La question du service d'accueil d'urgence reste posée pour l'hôpital Desgenettes. Il faut l'étudier avec le partenaire des hospices civils de Lyon et avec l'ARS responsable de l'organisation des activités sur le territoire. L'implantation récente du Médipôle proche de Desgenettes avec un service d'accueil d'urgence de très grande capacité conduira certainement à revoir le projet territorial d'accueil des urgences.
En ce qui concerne la pharmacie centrale des armées, elle prépare les crises en coordination avec la santé publique. Les stocks stratégiques sont calibrés pour faire face à des crises de quelque nature qu'elles soient. Le renouvellement régulier de ces stocks est prévu et sa planification a été établie par la santé publique de manière à se faire au fil de l'eau. Nous préparons bien entendu les grands rendez-vous comme les jeux Olympiques. Il n'y a aucune inquiétude à avoir sur ce point.

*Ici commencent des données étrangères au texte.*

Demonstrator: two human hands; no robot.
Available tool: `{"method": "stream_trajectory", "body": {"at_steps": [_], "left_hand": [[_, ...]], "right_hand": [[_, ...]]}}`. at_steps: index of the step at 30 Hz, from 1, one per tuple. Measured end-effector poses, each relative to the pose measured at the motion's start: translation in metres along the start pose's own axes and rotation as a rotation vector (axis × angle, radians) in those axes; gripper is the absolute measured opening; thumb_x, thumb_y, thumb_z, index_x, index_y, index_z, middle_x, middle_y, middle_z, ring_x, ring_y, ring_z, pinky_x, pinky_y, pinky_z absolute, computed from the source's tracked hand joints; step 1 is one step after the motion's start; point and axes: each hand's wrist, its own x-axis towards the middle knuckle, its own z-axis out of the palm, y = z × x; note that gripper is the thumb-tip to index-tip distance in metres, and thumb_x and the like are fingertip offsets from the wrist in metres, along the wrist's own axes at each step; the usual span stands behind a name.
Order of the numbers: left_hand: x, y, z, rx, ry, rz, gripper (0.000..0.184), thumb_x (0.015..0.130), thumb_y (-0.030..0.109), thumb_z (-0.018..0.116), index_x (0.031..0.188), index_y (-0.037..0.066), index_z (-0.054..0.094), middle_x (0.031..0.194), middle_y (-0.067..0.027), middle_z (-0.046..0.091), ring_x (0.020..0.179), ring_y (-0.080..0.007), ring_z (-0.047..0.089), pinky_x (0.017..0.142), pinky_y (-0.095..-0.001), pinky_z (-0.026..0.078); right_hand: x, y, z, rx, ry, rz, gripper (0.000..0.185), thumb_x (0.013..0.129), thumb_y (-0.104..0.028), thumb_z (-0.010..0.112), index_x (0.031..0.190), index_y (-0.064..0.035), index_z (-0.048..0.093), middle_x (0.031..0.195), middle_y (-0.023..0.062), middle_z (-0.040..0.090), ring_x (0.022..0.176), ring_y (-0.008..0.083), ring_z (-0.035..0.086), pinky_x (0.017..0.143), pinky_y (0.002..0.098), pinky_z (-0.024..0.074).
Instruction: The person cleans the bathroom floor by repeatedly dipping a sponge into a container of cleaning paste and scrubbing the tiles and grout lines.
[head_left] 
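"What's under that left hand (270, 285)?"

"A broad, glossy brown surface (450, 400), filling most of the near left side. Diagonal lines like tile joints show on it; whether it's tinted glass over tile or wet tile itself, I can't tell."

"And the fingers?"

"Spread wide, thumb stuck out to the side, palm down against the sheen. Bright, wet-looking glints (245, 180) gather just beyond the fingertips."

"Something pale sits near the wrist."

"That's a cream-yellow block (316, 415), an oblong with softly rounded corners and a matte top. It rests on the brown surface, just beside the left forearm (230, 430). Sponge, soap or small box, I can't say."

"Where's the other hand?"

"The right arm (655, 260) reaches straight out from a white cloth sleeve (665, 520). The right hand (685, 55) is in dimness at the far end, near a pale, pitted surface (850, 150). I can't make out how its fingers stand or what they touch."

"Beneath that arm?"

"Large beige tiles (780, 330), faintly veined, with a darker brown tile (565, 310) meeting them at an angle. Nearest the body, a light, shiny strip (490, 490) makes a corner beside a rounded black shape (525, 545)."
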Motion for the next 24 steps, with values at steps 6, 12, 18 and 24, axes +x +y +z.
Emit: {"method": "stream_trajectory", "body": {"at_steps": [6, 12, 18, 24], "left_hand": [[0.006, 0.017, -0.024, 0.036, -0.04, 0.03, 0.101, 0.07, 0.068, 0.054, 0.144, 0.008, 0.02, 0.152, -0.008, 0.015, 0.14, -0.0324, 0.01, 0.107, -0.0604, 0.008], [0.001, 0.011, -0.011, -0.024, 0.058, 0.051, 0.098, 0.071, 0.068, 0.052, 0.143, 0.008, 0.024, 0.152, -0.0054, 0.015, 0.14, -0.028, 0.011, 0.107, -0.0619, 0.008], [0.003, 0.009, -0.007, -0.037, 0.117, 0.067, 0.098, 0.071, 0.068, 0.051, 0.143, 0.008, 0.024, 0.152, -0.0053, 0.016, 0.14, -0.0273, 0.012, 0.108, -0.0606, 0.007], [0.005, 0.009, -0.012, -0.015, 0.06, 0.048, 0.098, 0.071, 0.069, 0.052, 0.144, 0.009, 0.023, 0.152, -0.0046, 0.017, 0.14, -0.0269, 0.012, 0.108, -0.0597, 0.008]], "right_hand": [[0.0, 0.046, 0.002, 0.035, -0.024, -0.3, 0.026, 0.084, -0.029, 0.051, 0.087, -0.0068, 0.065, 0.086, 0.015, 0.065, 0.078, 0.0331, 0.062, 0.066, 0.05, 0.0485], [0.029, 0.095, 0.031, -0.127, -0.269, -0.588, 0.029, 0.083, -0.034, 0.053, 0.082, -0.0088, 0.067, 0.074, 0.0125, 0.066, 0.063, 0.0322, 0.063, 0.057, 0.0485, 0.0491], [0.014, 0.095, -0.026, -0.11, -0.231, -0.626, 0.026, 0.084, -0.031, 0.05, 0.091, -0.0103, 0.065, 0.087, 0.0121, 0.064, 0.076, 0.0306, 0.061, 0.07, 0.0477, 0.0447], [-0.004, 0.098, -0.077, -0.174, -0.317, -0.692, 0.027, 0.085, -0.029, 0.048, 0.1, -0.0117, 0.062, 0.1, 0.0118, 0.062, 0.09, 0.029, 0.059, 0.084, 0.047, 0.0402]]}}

L'articulation avec les ARS est essentielle. Nous mettons en place des comités de pilotage régionaux réguliers avec chacune des 17 agences. Le SSA est inclus dans les projets régionaux de santé. Nous allons signer avec les ARS des contrats spécifiques de partenariats, afin que nos relations soient précisément calibrées, notamment en ce qui concerne les flux financiers.
La vétusté des locaux nous préoccupe d'autant plus que nous souhaitons moderniser et améliorer les conditions d'exercice de nos praticiens. Un ambitieux programme de rénovation des infrastructures a été mis en place dès le début de la transformation du SSA, doté d'un budget de 99 millions d'euros pour la médecine des forces alloué sur la durée de la LPM. Pas moins de 200 millions d'euros ont également été dégagés pour les hôpitaux. Il est vrai qu'à la fin de la LPM, 50 % des locaux seront encore vétustes, de sorte qu'il faudra poursuivre notre effort. D'où mon souhait d'aller au plus vite pour rénover les locaux, mettre en place des systèmes d'information modernes, développer la télémédecine et utiliser l'intelligence artificielle afin de développer l'observatoire de la santé des militaires. Tout cela nécessite des moyens ambitieux et je me bats pour les obtenir. La LPM me donne les moyens de répondre aux attentes les plus prioritaires. Nous travaillons avec le ministère pour accélérer la modernisation de notre service. Je ne suis pas pessimiste, mais combative.